◆ **WHAT THIS TASK INVOLVES**
Emit the line that holds "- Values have" and all lines following it through the end of the data, verbatim, and nothing else.

◆ **INFORMATION SUPPLIED**
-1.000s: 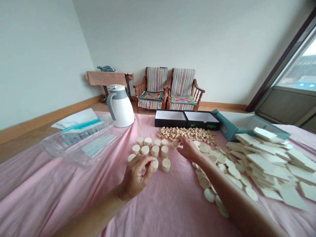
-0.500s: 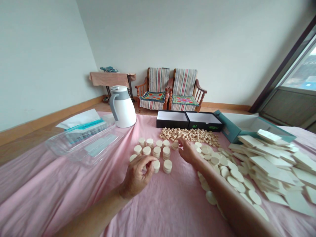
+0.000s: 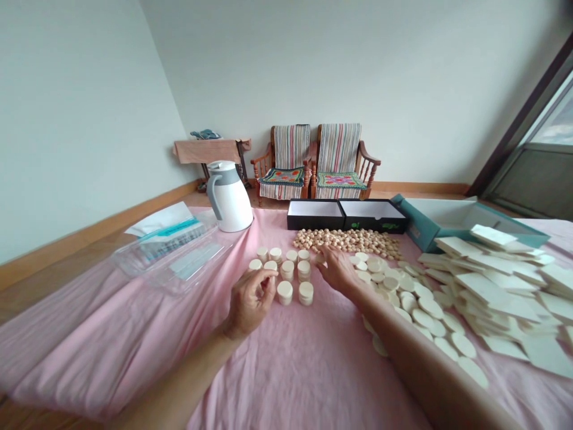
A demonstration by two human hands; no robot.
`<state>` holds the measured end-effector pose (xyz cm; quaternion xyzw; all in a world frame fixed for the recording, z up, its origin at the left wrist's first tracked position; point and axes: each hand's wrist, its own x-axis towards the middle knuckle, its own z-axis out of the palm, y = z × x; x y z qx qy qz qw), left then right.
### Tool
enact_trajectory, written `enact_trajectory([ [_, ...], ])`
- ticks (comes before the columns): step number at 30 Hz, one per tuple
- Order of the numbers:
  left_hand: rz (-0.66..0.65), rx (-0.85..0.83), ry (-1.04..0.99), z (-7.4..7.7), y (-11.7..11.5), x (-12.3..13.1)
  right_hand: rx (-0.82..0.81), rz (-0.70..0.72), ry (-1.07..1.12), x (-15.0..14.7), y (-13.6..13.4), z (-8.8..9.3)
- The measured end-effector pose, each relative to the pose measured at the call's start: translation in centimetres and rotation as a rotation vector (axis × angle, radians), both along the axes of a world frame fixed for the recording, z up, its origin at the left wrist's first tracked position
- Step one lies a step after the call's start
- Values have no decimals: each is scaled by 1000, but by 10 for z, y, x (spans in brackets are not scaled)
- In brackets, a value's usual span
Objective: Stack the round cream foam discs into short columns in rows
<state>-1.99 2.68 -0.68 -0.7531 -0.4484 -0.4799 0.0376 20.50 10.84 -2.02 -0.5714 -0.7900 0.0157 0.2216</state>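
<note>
Several short stacks of pale round discs (image 3: 285,270) stand in rows on the pink cloth (image 3: 286,370). My left hand (image 3: 247,298) rests at the left front of these rows, its fingers curled and pinched on a stack I can barely see. Beyond the rows' right end, my right hand (image 3: 336,272) has its fingers closed on a small stack of discs. Loose flat discs (image 3: 405,292) lie spread to the right of that hand. A heap of small tan beads (image 3: 347,240) lies just beyond both hands.
A white jug (image 3: 228,197) and a clear plastic tray (image 3: 172,254) sit at the back left. Two black boxes (image 3: 347,215) and a teal box (image 3: 452,218) line the far edge. Pale square tiles (image 3: 496,280) are piled at the right. Two striped chairs stand by the wall.
The camera has shifted, so everything sits a little right and higher. My left hand has moved forward to the stacks' left side. My right hand stays by the far right stack.
</note>
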Motion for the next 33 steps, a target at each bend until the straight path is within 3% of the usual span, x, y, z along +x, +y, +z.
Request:
enact_trajectory([
  [9, 60, 26, -5, -1, 3, -6, -34, 63, 59, 0, -2, 0],
  [14, 38, 15, 7, 1, 3, -6, -133, 116, 70, -2, 4, 2],
  [26, 32, 9, 10, 2, 4, -4, -202, 183, -33, 0, 22, 7],
  [30, 65, 27, -9, 0, 4, -6, -157, 159, -36, 18, 21, 21],
  [33, 98, 45, -28, 0, 5, -8, -158, 37, -89, 46, 22, 32],
])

◆ **TASK RESPONSE**
- Values have no decimals: each is scaled by 1000, but by 10 for z, y, x (spans in brackets are not scaled)
- In brackets, a value's usual span
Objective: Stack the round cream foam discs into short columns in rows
<state>-1.99 2.68 -0.68 -0.7531 -0.4484 -0.4799 0.0376 20.50 10.84 -2.02 -0.5714 -0.7900 0.0157 0.2216</state>
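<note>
Several short stacks of pale round discs (image 3: 285,270) stand in rows on the pink cloth (image 3: 286,370). My left hand (image 3: 247,298) rests at the left front of these rows, its fingers curled and pinched on a stack I can barely see. Beyond the rows' right end, my right hand (image 3: 336,272) has its fingers closed on a small stack of discs. Loose flat discs (image 3: 405,292) lie spread to the right of that hand. A heap of small tan beads (image 3: 347,240) lies just beyond both hands.
A white jug (image 3: 228,197) and a clear plastic tray (image 3: 172,254) sit at the back left. Two black boxes (image 3: 347,215) and a teal box (image 3: 452,218) line the far edge. Pale square tiles (image 3: 496,280) are piled at the right. Two striped chairs stand by the wall.
The camera has shifted, so everything sits a little right and higher. My left hand has moved forward to the stacks' left side. My right hand stays by the far right stack.
</note>
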Motion for the next 33 steps, a target at each bend until the straight path is within 3% of the usual span, x, y, z along +x, +y, +z.
Request:
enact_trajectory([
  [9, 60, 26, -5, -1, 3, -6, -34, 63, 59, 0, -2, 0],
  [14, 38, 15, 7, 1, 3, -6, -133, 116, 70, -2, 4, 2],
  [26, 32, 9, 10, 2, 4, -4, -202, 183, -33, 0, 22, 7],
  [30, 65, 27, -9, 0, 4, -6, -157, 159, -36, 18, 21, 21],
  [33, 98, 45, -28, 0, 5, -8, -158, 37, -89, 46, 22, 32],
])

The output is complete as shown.